*Task requirements*: Restate the data that follows exactly as it stands, beginning with the first line and ending with the line that contains "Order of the".

*Collected material*:
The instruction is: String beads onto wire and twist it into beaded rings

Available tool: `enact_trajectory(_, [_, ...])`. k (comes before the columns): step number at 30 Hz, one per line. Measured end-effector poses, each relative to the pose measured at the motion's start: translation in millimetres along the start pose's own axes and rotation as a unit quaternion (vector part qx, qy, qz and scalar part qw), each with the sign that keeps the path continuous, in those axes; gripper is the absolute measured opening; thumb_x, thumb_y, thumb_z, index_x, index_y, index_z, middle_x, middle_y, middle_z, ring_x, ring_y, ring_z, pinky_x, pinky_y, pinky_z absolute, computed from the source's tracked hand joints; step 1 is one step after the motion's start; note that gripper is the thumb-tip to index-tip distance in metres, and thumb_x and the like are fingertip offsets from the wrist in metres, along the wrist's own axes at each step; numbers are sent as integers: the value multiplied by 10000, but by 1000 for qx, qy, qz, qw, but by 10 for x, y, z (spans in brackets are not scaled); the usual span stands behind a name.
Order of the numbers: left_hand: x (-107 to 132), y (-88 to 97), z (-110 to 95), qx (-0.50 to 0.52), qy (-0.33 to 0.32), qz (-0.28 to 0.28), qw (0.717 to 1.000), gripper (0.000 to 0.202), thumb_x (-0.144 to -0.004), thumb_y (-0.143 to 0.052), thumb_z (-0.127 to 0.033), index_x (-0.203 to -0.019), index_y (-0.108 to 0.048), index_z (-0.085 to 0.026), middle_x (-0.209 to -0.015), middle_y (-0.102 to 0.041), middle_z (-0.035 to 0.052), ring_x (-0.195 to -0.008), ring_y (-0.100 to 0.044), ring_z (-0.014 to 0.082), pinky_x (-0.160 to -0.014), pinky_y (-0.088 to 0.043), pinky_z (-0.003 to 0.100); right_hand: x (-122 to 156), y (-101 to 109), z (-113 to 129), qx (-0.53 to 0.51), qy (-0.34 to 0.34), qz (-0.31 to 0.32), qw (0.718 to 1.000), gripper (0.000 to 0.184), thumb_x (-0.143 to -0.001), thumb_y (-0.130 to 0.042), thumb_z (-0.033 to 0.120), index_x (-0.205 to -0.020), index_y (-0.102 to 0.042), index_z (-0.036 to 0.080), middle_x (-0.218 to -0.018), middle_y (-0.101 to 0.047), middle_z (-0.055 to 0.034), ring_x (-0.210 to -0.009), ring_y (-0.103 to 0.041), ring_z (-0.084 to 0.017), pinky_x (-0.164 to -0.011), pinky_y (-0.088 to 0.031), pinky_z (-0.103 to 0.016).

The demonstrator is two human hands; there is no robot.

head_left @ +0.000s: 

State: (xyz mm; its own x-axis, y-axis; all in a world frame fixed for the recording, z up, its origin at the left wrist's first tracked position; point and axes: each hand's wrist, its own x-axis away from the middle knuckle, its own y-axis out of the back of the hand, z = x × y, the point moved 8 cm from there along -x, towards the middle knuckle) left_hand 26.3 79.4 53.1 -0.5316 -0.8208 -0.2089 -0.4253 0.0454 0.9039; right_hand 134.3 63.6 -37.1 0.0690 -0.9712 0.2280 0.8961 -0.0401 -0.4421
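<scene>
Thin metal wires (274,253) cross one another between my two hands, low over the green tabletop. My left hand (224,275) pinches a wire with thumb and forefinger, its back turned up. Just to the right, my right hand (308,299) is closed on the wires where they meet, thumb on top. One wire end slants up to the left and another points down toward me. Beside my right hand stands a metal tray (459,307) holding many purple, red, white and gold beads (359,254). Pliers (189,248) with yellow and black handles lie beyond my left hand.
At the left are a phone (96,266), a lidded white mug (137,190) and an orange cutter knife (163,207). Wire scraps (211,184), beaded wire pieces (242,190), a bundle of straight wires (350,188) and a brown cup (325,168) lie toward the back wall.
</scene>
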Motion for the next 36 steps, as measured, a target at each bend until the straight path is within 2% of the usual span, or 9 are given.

*Written solution*:
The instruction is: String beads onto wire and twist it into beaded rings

Available tool: `enact_trajectory(_, [_, ...])`. k (comes before the columns): step number at 30 Hz, one per line. Measured end-effector poses, each relative to the pose measured at the motion's start: translation in millimetres along the start pose's own axes and rotation as a unit quaternion (vector part qx, qy, qz and scalar part qw), each with the sign that keeps the path continuous, in those axes; gripper is the absolute measured opening; thumb_x, thumb_y, thumb_z, index_x, index_y, index_z, middle_x, middle_y, middle_z, ring_x, ring_y, ring_z, pinky_x, pinky_y, pinky_z absolute, computed from the source's tracked hand joints; step 1 is one step after the motion's start; note that gripper is the thumb-tip to index-tip distance in metres, and thumb_x and the like are fingertip offsets from the wrist in metres, along the wrist's own axes at each step; numbers are sent as integers: the value multiplied by 10000, but by 1000 for qx, qy, qz, qw, but by 10 for x, y, z (spans in brackets are not scaled); the usual span stands behind a name.
Order of the numbers: left_hand: x (-107 to 132), y (-88 to 97), z (-110 to 95), qx (-0.50 to 0.52), qy (-0.33 to 0.32), qz (-0.28 to 0.28), qw (0.717 to 1.000), gripper (0.000 to 0.202), thumb_x (-0.144 to -0.004), thumb_y (-0.143 to 0.052), thumb_z (-0.127 to 0.033), index_x (-0.203 to -0.019), index_y (-0.108 to 0.048), index_z (-0.085 to 0.026), middle_x (-0.209 to -0.015), middle_y (-0.102 to 0.041), middle_z (-0.035 to 0.052), ring_x (-0.195 to -0.008), ring_y (-0.100 to 0.044), ring_z (-0.014 to 0.082), pinky_x (-0.160 to -0.014), pinky_y (-0.088 to 0.043), pinky_z (-0.003 to 0.100); right_hand: x (-122 to 156), y (-101 to 109), z (-113 to 129), qx (-0.53 to 0.51), qy (-0.34 to 0.34), qz (-0.31 to 0.32), qw (0.718 to 1.000), gripper (0.000 to 0.184), thumb_x (-0.143 to -0.001), thumb_y (-0.130 to 0.042), thumb_z (-0.033 to 0.120), index_x (-0.205 to -0.020), index_y (-0.102 to 0.042), index_z (-0.036 to 0.080), middle_x (-0.218 to -0.018), middle_y (-0.101 to 0.047), middle_z (-0.055 to 0.034), ring_x (-0.210 to -0.009), ring_y (-0.103 to 0.041), ring_z (-0.084 to 0.017), pinky_x (-0.164 to -0.011), pinky_y (-0.088 to 0.031), pinky_z (-0.103 to 0.016).

The output requires nothing else.